ACTIVITY - Word for word, set down every line of the entries below from the line with "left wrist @" to the line with "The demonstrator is", including both, and no other line.

___ AVAILABLE RECORDS

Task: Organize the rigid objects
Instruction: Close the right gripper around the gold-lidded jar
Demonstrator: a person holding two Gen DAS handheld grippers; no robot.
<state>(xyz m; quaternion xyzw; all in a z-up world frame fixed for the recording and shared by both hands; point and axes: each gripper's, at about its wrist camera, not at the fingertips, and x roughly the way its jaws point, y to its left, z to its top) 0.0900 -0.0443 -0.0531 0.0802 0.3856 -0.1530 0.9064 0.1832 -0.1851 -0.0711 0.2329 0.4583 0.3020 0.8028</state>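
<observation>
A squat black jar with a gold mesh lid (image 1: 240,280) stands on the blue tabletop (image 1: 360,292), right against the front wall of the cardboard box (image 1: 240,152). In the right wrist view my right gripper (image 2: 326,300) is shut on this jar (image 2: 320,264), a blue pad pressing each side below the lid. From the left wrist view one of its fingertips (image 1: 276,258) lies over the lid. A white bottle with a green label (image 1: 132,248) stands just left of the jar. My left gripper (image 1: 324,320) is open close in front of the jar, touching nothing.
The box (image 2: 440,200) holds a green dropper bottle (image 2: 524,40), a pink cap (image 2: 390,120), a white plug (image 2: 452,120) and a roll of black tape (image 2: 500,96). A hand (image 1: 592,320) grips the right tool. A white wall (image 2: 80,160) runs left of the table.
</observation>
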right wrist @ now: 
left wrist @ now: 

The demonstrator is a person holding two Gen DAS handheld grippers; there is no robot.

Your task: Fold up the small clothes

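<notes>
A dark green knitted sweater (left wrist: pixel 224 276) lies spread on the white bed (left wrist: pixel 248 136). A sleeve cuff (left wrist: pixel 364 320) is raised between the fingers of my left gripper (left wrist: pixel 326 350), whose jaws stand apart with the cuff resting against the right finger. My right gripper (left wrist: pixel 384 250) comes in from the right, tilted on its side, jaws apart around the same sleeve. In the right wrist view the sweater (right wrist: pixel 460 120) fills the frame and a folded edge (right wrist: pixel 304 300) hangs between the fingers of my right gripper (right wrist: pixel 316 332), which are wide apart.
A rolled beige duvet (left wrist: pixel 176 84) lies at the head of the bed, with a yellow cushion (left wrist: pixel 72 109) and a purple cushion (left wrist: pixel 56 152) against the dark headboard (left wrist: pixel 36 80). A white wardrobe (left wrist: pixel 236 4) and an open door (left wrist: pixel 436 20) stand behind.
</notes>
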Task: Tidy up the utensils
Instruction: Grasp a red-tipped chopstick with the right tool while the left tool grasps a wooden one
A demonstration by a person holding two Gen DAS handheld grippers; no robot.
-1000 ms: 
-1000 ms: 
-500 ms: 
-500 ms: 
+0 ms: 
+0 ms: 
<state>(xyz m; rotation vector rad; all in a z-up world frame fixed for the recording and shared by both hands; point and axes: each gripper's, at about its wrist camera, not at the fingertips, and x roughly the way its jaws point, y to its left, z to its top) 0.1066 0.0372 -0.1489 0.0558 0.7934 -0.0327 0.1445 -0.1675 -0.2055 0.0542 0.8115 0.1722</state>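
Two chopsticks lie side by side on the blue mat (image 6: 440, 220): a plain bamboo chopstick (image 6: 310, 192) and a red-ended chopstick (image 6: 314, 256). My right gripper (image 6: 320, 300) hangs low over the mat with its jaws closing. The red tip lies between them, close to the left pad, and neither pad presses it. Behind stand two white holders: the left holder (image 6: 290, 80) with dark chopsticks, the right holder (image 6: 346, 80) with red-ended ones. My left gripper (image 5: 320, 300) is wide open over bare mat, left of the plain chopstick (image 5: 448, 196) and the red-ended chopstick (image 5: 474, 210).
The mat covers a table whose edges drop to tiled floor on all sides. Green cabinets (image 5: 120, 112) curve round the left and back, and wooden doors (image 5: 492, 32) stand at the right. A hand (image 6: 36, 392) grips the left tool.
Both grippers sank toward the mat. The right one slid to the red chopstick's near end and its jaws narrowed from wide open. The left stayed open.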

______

YOUR RESPONSE -
left wrist @ now: 

The demonstrator is a person holding two Gen DAS handheld grippers; there is no robot.

The answer has been given in full.